A mulher tinha diabetes tipo 2 insulino-dependente, hipertensão, doença renal crónica em fase 4, doença das artérias coronárias, um bypass coronário e uma colecistectomia. Os seus medicamentos para a diabetes incluíam insulina detemir e lispro, bem como linagliptina, que tinha iniciado 2 meses antes da apresentação. Outros medicamentos incluíram amlodipina, AAS, atorvastatina, carvedilol, bumetanida, duloxetina, hidralazina, mononitrato de isossorbida e lisinopril.
Na admissão, os sinais vitais do paciente estavam dentro dos limites normais. Encontrava-se em sofrimento agudo, com as mucosas secas e o turgor da pele reduzido. Não foi detectada qualquer erupção cutânea ou iterícia. O exame abdominal revelou apenas uma sensibilidade geral, mais acentuada no epigástrio, sem ressalto ou guarda, e sem organomegalia palpável. O valor da lipase era de 13,6833 µkat/l, e os triglicéridos eram de 80 mg/dl e 0,9 mmol/l, respetivamente. Os outros resultados laboratoriais são apresentados no quadro 1 .
A PA desapareceu com a descontinuação da linagliptina
A tomografia computorizada do abdómen e da pélvis com contraste intravenoso não revelou anomalias pancreáticas agudas e uma vesícula biliar cirurgicamente ausente sem dilatação biliar significativa. De acordo com os critérios revistos de Atlanta, o diagnóstico de PA foi feito com base num quadro clínico típico e numa lipase que excedia três vezes o limite superior da norma.

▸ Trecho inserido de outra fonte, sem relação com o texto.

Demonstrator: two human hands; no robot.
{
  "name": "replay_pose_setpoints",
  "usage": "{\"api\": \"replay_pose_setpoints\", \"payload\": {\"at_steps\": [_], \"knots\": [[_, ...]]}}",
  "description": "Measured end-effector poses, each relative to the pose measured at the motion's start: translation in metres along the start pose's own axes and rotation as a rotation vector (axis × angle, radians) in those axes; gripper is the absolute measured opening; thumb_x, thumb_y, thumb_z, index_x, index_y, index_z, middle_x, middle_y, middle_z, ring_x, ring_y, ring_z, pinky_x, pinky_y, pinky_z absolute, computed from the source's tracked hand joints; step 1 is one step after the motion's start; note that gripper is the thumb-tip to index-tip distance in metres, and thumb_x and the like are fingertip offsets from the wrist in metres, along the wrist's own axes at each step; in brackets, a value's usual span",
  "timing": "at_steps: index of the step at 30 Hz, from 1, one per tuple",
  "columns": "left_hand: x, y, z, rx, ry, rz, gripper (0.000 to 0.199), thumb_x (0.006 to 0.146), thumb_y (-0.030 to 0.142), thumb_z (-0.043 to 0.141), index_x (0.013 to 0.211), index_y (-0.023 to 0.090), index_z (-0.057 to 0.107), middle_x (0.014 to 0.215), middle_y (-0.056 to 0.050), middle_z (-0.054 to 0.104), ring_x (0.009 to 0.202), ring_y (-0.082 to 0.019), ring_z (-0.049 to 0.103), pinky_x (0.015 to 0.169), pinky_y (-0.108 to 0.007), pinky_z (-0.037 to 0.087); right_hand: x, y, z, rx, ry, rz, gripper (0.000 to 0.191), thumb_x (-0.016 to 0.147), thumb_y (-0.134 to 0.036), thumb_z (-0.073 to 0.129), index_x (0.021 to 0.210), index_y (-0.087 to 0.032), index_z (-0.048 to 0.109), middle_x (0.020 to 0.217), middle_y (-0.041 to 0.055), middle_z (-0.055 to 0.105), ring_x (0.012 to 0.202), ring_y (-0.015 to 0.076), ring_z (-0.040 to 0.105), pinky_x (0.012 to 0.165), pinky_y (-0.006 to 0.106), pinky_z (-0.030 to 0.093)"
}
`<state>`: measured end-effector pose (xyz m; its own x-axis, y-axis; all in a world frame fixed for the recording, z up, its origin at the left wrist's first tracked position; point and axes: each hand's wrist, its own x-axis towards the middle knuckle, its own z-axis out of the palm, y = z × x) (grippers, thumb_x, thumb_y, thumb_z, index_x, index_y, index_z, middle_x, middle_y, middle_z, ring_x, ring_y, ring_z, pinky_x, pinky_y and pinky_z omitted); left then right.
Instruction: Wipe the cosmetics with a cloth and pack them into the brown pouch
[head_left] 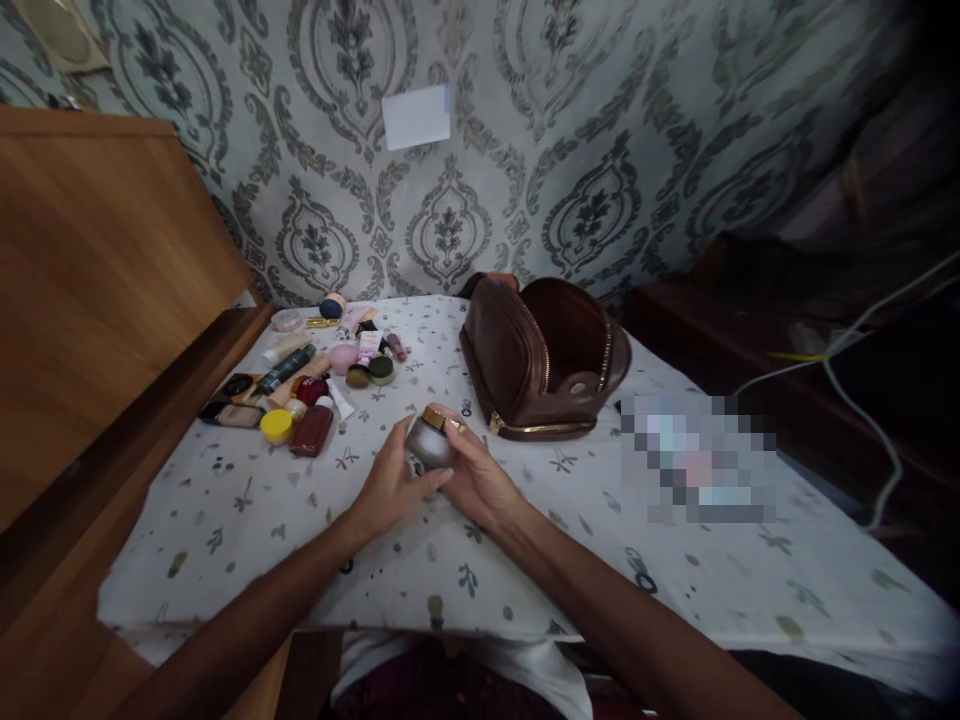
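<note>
Nearest the camera, two bare forearms reach in over the front edge of the table (pixel 225 520), which is covered by a white cloth printed with small leaves. The left hand (pixel 390 485) and the right hand (pixel 476 480) meet at the middle of the table around a small frosted grey glass jar with a gold cap (pixel 430 440). The left fingers (pixel 416 487) curl under and against the jar's side, while the right fingers (pixel 455 425) wrap round from the other side up near the cap, so both hands pinch the jar between them, lifted just off the cloth. The cap appears seated on the jar; whether it is tight or loosened cannot be told. Just beyond the hands, to the right, a dark brown leather toiletry bag with a gold zip (pixel 544 360) lies unzipped, its mouth gaping, with little visible inside. To the far left, well apart from the bag, a heap of cosmetics (pixel 315 375) is spread on the cloth: tubes, compacts, a round yellow-lidded pot (pixel 276 425) and a dark red bottle (pixel 312 430) among them. As things lie, the jar is the single item in hand, while the rest sits in the heap outside the bag. Behind everything rises grey damask wallpaper (pixel 600 150).
</note>
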<state>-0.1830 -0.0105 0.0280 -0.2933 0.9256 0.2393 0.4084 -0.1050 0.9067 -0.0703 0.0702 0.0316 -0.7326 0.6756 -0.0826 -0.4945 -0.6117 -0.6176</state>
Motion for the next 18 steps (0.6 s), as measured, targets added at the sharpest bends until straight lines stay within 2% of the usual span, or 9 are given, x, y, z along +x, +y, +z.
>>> {"api": "replay_pose_setpoints", "payload": {"at_steps": [4, 8, 11, 14, 17, 18], "knots": [[0.003, 0.005, -0.005, 0.021, 0.015, 0.017, 0.066, 0.074, 0.038, 0.072, 0.13, 0.016, 0.044, 0.127, -0.012, 0.058, 0.118, -0.029, 0.054, 0.1, -0.042, 0.043, -0.002, -0.001, 0.005, -0.078, -0.028, -0.011, 0.038, 0.072, -0.047, 0.074, 0.105, -0.029, 0.068, 0.112, 0.0, 0.067, 0.107, 0.0203, 0.057, 0.092, 0.032, 0.045], [0.007, 0.009, -0.019, -0.01, 0.037, -0.027, 0.051, 0.078, 0.039, 0.066, 0.123, 0.019, 0.053, 0.114, -0.005, 0.064, 0.098, -0.024, 0.061, 0.078, -0.032, 0.053, 0.001, -0.004, 0.005, -0.178, -0.037, -0.11, 0.035, 0.071, -0.047, 0.074, 0.101, -0.027, 0.071, 0.109, 0.0005, 0.069, 0.11, 0.021, 0.056, 0.096, 0.033, 0.041], [0.008, 0.009, -0.026, -0.02, 0.037, -0.076, 0.038, 0.084, 0.043, 0.059, 0.113, 0.018, 0.06, 0.1, -0.003, 0.068, 0.082, -0.019, 0.063, 0.066, -0.028, 0.053, 0.003, -0.007, 0.002, -0.24, 0.007, -0.124, 0.032, 0.065, -0.038, 0.081, 0.093, -0.026, 0.073, 0.1, -0.0001, 0.07, 0.101, 0.0198, 0.058, 0.095, 0.032, 0.041], [0.006, 0.006, -0.024, 0.052, -0.018, -0.05, 0.042, 0.087, 0.045, 0.057, 0.12, 0.019, 0.058, 0.104, -0.004, 0.067, 0.086, -0.02, 0.064, 0.076, -0.032, 0.054, 0.004, -0.007, -0.001, -0.223, 0.052, -0.072, 0.031, 0.062, -0.037, 0.083, 0.089, -0.024, 0.073, 0.092, -0.0008, 0.07, 0.091, 0.0176, 0.06, 0.088, 0.03, 0.045], [0.003, -0.001, -0.014, 0.224, 0.005, 0.084, 0.065, 0.076, 0.045, 0.07, 0.131, 0.018, 0.048, 0.124, -0.01, 0.059, 0.115, -0.028, 0.056, 0.099, -0.042, 0.045, 0.005, -0.003, -0.003, -0.176, 0.089, -0.05, 0.03, 0.063, -0.039, 0.083, 0.086, -0.023, 0.072, 0.089, -0.0011, 0.07, 0.087, 0.016, 0.06, 0.083, 0.027, 0.046], [0.002, -0.004, -0.011, 0.281, 0.022, 0.114, 0.075, 0.071, 0.044, 0.075, 0.135, 0.018, 0.044, 0.128, -0.012, 0.056, 0.121, -0.031, 0.052, 0.102, -0.045, 0.043, 0.005, -0.002, -0.003, -0.165, 0.097, -0.046, 0.03, 0.063, -0.038, 0.083, 0.086, -0.023, 0.072, 0.089, -0.0011, 0.07, 0.087, 0.016, 0.061, 0.082, 0.027, 0.047]]}}
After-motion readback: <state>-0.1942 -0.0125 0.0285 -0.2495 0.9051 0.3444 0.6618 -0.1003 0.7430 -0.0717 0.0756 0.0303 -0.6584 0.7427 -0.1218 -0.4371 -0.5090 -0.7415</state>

O doente recebeu fluidos intravenosos e analgésicos adequados. A linagliptina, a bumetanida e o lisinopril foram inicialmente descontinuados, mas a hidralazina, o carvedilol e a atorvastatina foram mantidos. À medida que o estado da doente melhorava, a sua dieta foi gradualmente retomada. O seu internamento foi complicado por uma lesão renal aguda com um pico de creatinina de 3,73 mg/dl, que melhorou para 2,91 mg/dl no momento da alta. Os valores laboratoriais normalizaram-se progressivamente. As dores abdominais da doente desapareceram durante a sua hospitalização, que durou 5 dias. Na consulta de seguimento no hospital, o doente foi novamente medicado, com exceção da linagliptina, que não provocou novos episódios de pancreatite. Um mês depois, a lipase foi novamente medida e estava dentro dos valores normais.

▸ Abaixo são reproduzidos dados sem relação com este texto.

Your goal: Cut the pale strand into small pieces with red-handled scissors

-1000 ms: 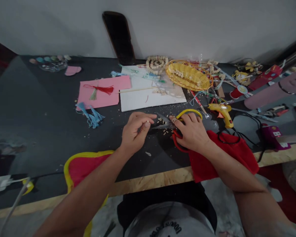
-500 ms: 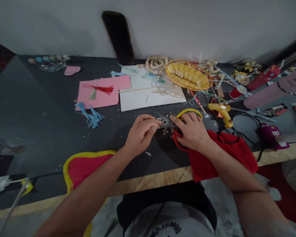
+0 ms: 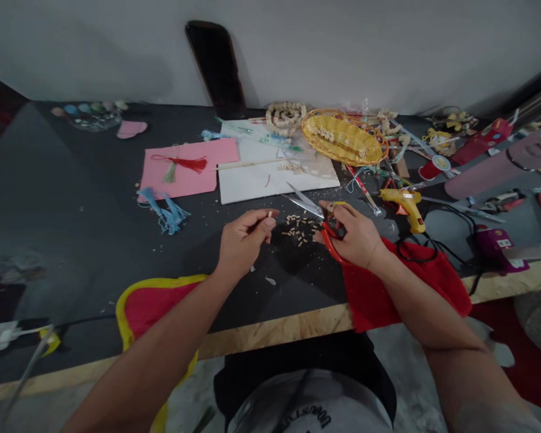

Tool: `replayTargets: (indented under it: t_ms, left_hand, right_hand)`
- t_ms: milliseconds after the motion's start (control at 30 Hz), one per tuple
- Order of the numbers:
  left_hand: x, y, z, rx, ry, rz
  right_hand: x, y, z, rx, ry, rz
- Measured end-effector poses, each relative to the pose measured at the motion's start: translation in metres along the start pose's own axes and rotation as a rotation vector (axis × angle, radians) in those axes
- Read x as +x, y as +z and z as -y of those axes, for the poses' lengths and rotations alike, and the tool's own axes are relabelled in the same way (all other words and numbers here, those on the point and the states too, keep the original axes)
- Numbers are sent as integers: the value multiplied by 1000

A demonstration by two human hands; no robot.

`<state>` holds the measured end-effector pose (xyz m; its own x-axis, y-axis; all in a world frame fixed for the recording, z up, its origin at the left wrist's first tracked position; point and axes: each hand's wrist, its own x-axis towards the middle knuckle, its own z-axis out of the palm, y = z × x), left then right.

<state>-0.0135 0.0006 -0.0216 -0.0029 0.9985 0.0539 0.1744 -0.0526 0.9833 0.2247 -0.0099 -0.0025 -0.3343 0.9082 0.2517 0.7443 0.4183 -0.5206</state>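
Note:
My left hand [image 3: 247,236] pinches a short pale stick piece [image 3: 270,214] between thumb and forefinger, just above the dark tabletop. In my right hand [image 3: 352,233] is a pair of scissors [image 3: 310,205] with red and yellow handles; its blades are slightly apart and point up and to the left. Between the two hands lie several small pale cut bits [image 3: 297,227], scattered on the table. Behind them is a white board [image 3: 247,186] with a thin pale stick [image 3: 252,163] lying across it.
Pink paper [image 3: 189,185] bears tassels at left, with a blue tassel [image 3: 166,211] by it. A yellow basket [image 3: 342,144] stands at the back. On the right are a yellow glue gun [image 3: 406,205], a red cloth [image 3: 428,282] and a pink bottle [image 3: 491,168]. A phone [image 3: 216,69] leans on the wall.
My left hand has drawn back to the left, away from the scissors. The scissors have turned so the blades point further up, and the pile of cut bits is uncovered.

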Motion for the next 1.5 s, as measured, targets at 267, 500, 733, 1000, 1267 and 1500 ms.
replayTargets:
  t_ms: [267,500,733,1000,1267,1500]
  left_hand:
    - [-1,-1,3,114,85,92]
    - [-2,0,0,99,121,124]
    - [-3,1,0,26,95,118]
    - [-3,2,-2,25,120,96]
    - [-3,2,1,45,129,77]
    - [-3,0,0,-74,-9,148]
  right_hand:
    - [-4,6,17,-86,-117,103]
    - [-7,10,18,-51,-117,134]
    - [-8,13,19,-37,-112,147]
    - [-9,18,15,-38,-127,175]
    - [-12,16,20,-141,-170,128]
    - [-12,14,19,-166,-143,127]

A linagliptina é excretada pelo fígado, ao contrário dos inibidores da DPP4, que são excretados pelos rins. Curiosamente, são relativamente poucos os casos de PA associados à linagliptina. Esta observação pode dever-se ao mecanismo de eliminação único ou à utilização relativamente menor em comparação com outros inibidores da DPP4, escrevem o Dr. El Sharu e os seus colegas. Além disso, esta observação pode ser afetada pela maior prevalência de DRC em doentes com diabetes, levando a que outros inibidores da DPP4 sejam notificados com maior frequência. No entanto, são necessários mais estudos para confirmar estes resultados, sublinham os autores.

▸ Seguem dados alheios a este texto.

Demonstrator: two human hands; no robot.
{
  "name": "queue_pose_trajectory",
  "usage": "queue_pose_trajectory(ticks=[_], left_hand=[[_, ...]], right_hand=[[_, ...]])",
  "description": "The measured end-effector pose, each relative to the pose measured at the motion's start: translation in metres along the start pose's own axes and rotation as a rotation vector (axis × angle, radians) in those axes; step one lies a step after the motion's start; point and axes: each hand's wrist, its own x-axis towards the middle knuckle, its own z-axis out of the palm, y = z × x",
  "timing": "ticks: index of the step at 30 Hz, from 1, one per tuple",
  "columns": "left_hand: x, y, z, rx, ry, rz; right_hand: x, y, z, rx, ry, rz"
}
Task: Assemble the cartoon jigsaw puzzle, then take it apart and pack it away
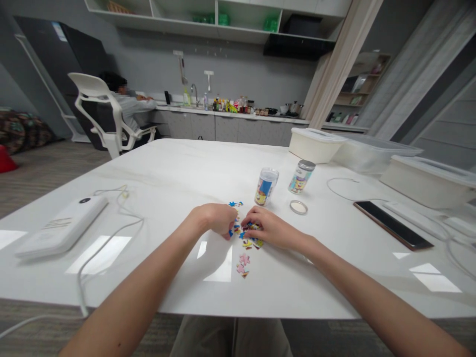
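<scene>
Small colourful puzzle pieces [248, 243] lie in a pile on the white table [148, 168]. My left hand [219, 218] is at the left of the pile, its fingers curled down and partly hidden behind the hand. On the pile's right side rests my right hand [269, 227], its fingers bent and spread over the pieces. Pink pieces [243, 262] lie nearer to me, and blue ones [235, 204] lie just beyond the hands. An open-topped clear cup with a cartoon print [265, 188] stands behind my right hand. Right of it are a lidded printed can [301, 177] and a round lid [298, 207].
A white device [67, 223] and a cable [122, 228] are at the left. At the right lie a dark phone [392, 224] and white storage boxes [316, 145]. A person [130, 109] sits on a chair by the far counter.
</scene>
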Motion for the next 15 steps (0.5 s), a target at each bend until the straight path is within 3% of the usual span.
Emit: queue_pose_trajectory(ticks=[8,15], left_hand=[[-0.0029,0.0024,-0.0026,0.005,-0.002,0.054],[-0.0028,0.0034,-0.0026,-0.017,0.025,0.069]], right_hand=[[-0.0009,-0.0010,0.0014,0.051,0.047,0.054],[-0.0012,-0.0091,-0.0001,0.030,-0.025,0.057]])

Os medicamentos à base de incretina são substâncias activas bem conhecidas que são utilizadas para o controlo glicémico em doentes com diabetes tipo 2. Destes medicamentos, os agonistas do péptido 1 semelhante ao glucagon são conhecidos por estarem associados à pancreatite. No entanto, uma relação semelhante com os inibidores da dipeptidil peptidase-4 é controversa. A linagliptina, em particular, não foi suficientemente documentada na literatura disponível. Por conseguinte, é importante ter em conta esta ligação quando prescrever estes medicamentos na prática clínica.
Literatura:
- El Sharu H, Hidri S, Peltz J, Alqaisieh M: Linagliptin-Induced Pancreatitis. AIM Clinical Cases 2023; 2: e230316; doi: 10.7326/aimcc.2023.0316.